Similarly, "Default Upgrade" corresponds to apt-get upgrade. The "Reload" button at the top of Synaptic's interface is the same as apt-get update. You get the picture.

The command line tools can give you more than Synaptic in many cases, though. For example, I'm not aware of anything in Synaptic that does the same as the following command:

# apt-get clean

In fact, if you always use Synaptic, you might want to take a look at man apt-get and read about the clean, autoclean, and autoremove commands. Those can be very helpful for clearing up disk space.

Synaptic has a very nice tool under the File menu, called "History."

Synaptic's History is easy to navigate, and it'll show you all the changes you've made with Synaptic, arranged by date and time. Be aware, however, that it will NOT show you changes you've made with apt-get from the command line. For those, you'll want to take a look at the files in the /var/log/apt directory. /var/log/apt/history.log will show all the most recent package changes you've made, whether you made them with Synaptic or from the command line.

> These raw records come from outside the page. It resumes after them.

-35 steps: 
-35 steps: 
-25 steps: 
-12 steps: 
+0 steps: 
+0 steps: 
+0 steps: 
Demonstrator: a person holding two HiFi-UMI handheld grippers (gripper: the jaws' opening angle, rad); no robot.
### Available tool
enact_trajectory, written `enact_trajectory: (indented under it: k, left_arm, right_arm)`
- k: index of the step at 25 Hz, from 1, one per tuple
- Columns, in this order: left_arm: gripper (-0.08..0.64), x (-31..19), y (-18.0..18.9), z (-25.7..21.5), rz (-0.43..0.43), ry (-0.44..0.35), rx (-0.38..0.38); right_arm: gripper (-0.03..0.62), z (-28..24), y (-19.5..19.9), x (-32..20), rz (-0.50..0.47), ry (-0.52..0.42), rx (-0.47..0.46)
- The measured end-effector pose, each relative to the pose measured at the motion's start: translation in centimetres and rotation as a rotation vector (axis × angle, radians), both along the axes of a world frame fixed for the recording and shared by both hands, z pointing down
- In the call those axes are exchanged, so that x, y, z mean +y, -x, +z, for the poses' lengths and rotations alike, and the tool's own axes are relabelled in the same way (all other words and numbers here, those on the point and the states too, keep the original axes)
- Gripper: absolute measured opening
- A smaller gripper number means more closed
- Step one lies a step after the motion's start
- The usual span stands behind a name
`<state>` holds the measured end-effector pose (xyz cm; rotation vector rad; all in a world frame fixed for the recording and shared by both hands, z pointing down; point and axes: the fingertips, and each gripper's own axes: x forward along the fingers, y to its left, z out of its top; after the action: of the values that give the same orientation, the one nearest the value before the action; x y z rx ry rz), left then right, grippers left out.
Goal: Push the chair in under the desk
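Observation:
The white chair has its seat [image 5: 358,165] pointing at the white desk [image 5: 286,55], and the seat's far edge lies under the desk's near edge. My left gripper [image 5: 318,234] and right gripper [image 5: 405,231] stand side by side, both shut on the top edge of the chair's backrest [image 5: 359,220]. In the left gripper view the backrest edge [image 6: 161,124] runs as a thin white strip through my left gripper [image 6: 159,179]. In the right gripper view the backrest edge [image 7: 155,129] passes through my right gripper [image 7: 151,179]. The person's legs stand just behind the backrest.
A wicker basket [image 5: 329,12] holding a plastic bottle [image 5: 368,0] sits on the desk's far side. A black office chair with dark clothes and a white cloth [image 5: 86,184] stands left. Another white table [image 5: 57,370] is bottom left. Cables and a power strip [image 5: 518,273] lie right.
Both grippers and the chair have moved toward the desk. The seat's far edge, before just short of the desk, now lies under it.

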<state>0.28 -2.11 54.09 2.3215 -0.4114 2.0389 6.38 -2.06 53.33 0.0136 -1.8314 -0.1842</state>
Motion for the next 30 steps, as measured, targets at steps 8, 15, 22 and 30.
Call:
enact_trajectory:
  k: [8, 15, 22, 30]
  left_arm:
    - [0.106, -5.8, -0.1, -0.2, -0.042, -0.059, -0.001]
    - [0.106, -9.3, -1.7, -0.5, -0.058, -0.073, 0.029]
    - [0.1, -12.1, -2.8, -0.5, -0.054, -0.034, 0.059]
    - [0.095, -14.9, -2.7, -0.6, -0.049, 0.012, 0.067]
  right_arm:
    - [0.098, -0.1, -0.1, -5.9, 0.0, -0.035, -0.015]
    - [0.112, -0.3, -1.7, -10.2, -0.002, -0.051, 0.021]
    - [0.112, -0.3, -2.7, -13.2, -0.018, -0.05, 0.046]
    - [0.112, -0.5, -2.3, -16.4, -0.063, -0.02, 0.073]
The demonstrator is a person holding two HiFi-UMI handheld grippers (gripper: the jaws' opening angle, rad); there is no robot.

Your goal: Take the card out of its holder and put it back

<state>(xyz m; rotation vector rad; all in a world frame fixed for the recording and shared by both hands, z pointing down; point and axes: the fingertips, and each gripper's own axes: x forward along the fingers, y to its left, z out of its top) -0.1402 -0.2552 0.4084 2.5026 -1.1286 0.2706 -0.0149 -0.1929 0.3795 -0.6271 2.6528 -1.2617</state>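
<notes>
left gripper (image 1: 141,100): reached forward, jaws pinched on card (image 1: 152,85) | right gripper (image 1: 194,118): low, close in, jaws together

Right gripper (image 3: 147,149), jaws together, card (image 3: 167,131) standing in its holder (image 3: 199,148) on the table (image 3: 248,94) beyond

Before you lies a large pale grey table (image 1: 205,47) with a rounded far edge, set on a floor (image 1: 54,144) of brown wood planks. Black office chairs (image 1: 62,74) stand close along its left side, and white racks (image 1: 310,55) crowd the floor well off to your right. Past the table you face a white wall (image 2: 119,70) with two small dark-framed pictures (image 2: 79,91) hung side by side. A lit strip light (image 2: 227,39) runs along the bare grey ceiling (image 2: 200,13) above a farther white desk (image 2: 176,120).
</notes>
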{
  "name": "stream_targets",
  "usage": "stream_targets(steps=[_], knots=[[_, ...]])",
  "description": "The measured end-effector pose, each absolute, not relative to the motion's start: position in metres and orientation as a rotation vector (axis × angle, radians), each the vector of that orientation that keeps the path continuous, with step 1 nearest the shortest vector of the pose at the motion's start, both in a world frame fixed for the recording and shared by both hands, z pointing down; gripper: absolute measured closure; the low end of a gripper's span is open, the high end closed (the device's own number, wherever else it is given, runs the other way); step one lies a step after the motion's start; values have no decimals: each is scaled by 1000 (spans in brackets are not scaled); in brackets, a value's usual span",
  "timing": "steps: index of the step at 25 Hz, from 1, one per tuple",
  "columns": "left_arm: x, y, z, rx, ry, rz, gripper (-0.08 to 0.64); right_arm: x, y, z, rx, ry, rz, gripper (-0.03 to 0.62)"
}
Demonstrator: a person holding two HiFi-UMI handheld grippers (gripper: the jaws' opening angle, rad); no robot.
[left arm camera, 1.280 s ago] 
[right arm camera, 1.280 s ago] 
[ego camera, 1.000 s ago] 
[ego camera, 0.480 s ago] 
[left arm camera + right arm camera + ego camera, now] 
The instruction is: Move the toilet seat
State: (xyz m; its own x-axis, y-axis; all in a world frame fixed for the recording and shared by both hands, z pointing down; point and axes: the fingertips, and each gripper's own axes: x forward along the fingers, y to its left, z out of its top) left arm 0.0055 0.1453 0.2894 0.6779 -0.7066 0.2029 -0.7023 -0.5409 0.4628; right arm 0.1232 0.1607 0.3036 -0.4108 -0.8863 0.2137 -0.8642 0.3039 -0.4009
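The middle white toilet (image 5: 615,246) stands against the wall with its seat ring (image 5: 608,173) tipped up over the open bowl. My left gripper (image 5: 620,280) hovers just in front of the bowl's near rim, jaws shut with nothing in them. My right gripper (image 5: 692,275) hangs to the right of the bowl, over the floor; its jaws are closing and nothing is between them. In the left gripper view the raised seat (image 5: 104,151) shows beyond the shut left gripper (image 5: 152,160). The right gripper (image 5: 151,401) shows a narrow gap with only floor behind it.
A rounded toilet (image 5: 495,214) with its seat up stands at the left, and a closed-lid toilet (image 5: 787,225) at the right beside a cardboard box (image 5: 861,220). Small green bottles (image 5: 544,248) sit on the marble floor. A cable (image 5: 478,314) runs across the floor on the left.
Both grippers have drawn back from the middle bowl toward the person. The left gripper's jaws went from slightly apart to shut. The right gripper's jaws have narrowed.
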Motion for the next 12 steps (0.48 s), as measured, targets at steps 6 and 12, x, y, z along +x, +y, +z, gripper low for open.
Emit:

The .gz files in /var/log/apt contain older history.log files.

You can compare what's shown in my Synaptic History for May 16th, above, to what's shown in my /var/log/apt/history.log for the same date:

Start-Date: 2013-05-16  09:33:08
Commandline: /usr/sbin/synaptic
Upgrade: mysql-common:i386 (5.5.30+dfsg-1.1, 5.5.31+dfsg-0+wheezy1), linux-libc-dev:i386 (3.2.41-2, 3.2.41-2+deb7u2), linux-image-3.2.0-4-686-pae:i386 (3.2.41-2, 3.2.41-2+deb7u2), libmysqlclient18:i386 (5.5.30+dfsg-1.1, 5.5.31+dfsg-0+wheezy1)
End-Date: 2013-05-16  09:33:44

Pretty much the same info.

You can really spend a lot of time learning about all the ins and outs of the various APT tools; in the end you might do like me and just use Synaptic most of the time. Or you might prefer some other GUI tool, like Ubuntu's Software Center or Kubuntu's Muon. Either way, it won't hurt to learn what you can about apt-get, apt-cache, dpkg, aptitude, etc. It's kinda fun, too.